The cotton market appears stuck between a rock and a hard place, according to analysts speaking at the Ag Market Network’s November teleconference, with rising certificated stocks and ending stocks and slow trade having a negative impact on prices.
About the only good news is the cotton market somehow survived a Monday, Nov. 13, washout which broke all previous New York Board of Trade records for volume at 61,464 contracts. Luckily the lows were made within the first 10 minutes of trading.
According to Mike Stevens with Swiss Financial Services, the large supply of certificated stocks (811,000 bales) is keeping December far under the March. “It’s a double whammy. With the close proximity of today’s price to the adjusted world price, U.S. shippers have a hard time offering cotton. You can’t get the cotton shaken out of the loan when you have the AWP holding firm and futures as low as they are. As they try to offer March cotton for first quarter, that contract is too high. So that puts us out of the ballgame there. About the only shippers who can make any export sales right now are those with hedged inventories.”
Part of the problem has to do with slowing demand from China.
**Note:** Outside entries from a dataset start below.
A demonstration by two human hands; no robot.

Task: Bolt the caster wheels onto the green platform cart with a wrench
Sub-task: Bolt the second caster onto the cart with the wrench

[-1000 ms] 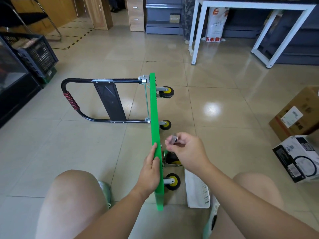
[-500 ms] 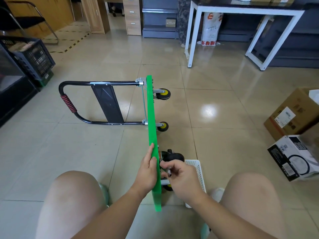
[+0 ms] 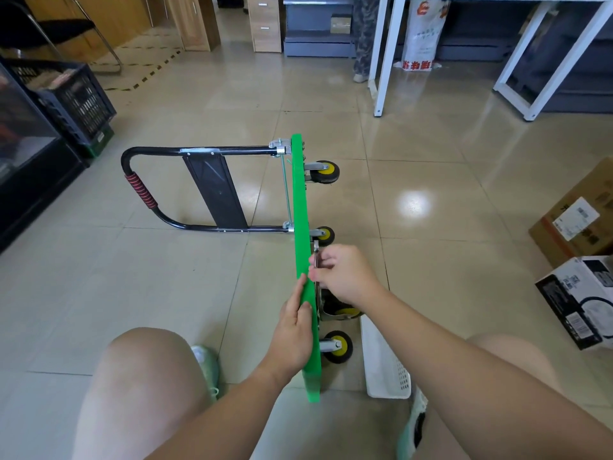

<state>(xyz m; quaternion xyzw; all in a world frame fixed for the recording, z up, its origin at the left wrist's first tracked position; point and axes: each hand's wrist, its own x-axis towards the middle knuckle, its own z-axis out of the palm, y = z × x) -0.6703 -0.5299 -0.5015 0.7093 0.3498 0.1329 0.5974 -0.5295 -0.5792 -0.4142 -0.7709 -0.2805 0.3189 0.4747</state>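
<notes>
**Green platform cart [image 3: 300,207] on edge, with wrench at its wheeled face**

The cart is stood on its long edge near the middle of the tiled floor [image 3: 431,293], its near end between the person's knees. Its black handle [image 3: 146,154] is laid out to the left. Caster wheels [image 3: 326,172] are seen along the right face. The left hand [image 3: 295,330] is laid against the near part of the deck, fingers straight and pressed together, thumb on the upper edge. A slim metal wrench [image 3: 316,257] is pinched by the right hand [image 3: 345,277] just beside the right face. Whether it sits on a bolt cannot be told. A white basket [image 3: 384,366] lies beside the nearest casters.
</notes>
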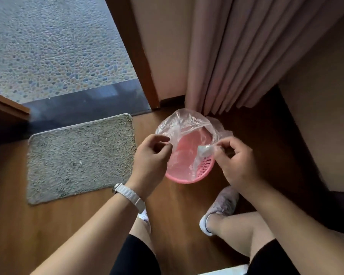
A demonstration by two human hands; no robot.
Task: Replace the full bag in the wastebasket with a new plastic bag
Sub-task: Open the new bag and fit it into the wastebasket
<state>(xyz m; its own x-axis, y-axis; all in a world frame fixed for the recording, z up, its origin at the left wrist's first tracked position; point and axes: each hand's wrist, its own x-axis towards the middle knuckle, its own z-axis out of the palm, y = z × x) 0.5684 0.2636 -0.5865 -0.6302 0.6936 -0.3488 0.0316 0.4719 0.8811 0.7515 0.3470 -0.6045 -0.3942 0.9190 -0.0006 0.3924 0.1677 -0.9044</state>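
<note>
Covering the near floor on the left, the grey mat (78, 155) is the largest thing, and a pink curtain (246, 56) hangs at the far right above the wooden floor (187, 215). Between them, near the person's shoes, stands the pink wastebasket (184, 180). I see no full bag inside it, so I judge that the old one is already out. A clear plastic bag (184, 124) is spread over its mouth, with the far edge puffed up above the rim. The left hand (150, 157) pinches the left edge of the bag between thumb and fingers, and the right hand (235, 159) pinches the right edge in the same way. Both hands pull outward, probably to open the bag wide so its edge can be folded over the rim.
</note>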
In November, USDA reported that Chinese imports were down for the fourth consecutive month. Chinese mills are continuing to run competitively-priced internally-produced cotton and still have a large supply of cotton imported prior to the expiration of the Step 2 program.
The growing U.S. cotton crop is problematic as well. Increases in USDA’s November estimate of yield in Georgia, Mississippi, Alabama and Texas came as a bit of a surprise. The result is a forecast supply of 21.3 million bales, a 640,000-bale increase over the October report.
USDA decreased domestic mill use by 100,000 bales in November and increased exports by 200,000 bales to 16.2 million bales. The latter “was not widely expected, but USDA is focusing more on foreign stocks-to-use outside China and there was some rationale for that,” said Texas A&M Extension Economist John Robinson
Market analyst O.A. Cleveland says the export figure, if realized, has a downside. “I understand USDA thinking that the more you produce, the more you are going to export. That theory has served USDA accurately through the years. It says unfortunately, that we are going to have to take this market a bit lower if we are going to export those types of numbers. That’s why I’m a bit more bearish.”
And it could be this way for a while, according to Stevens. “I don’t think we will see real good business out of China for maybe a couple of more months. The United States is going to be the residual supplier for the rest of the world. That’s what USDA is banking on, that we have the exportable surplus and the world will have to come to us sooner or later. But it’s likely going to be later. The Chinese using their own interior stocks is one of the big problems right now. We’re not going to see any big sales to China because their own price is so competitive.”
Robinson projects an old crop cotton price in the mid-40s for December and maybe a few cents higher for March. “For new crop, the fundamentals don’t suggest patterns much different than we’ve seen in the past, so I see December 2007 trading to 59-60 cents.”
Cleveland believes old crop cotton, December/March, could get down to 42-43 cents, 49-50 cents on the high side. “If December becomes attractive on new crop, I can’t get above 60 cents because of the bearish numbers, so I’m thinking in the mid- to upper-50s.
Stevens noted that there was a silver lining on the Nov. 13 trading. “With 61,000 contracts trading Monday, they hit it with everything but the frying pan, and the lows were made within 10 minutes of the opening.”
Cleveland noted that current high grain prices “very much favor a decrease in cotton acreage in the United States and globally for the next growing season. Cleveland believes that in the United States oilseeds will go on marginal cotton ground with corn going on the better cotton soils. “I would anticipate a reduction in U.S. cotton acres of 500,000 acres and 2 million to 3 million acres worldwide.”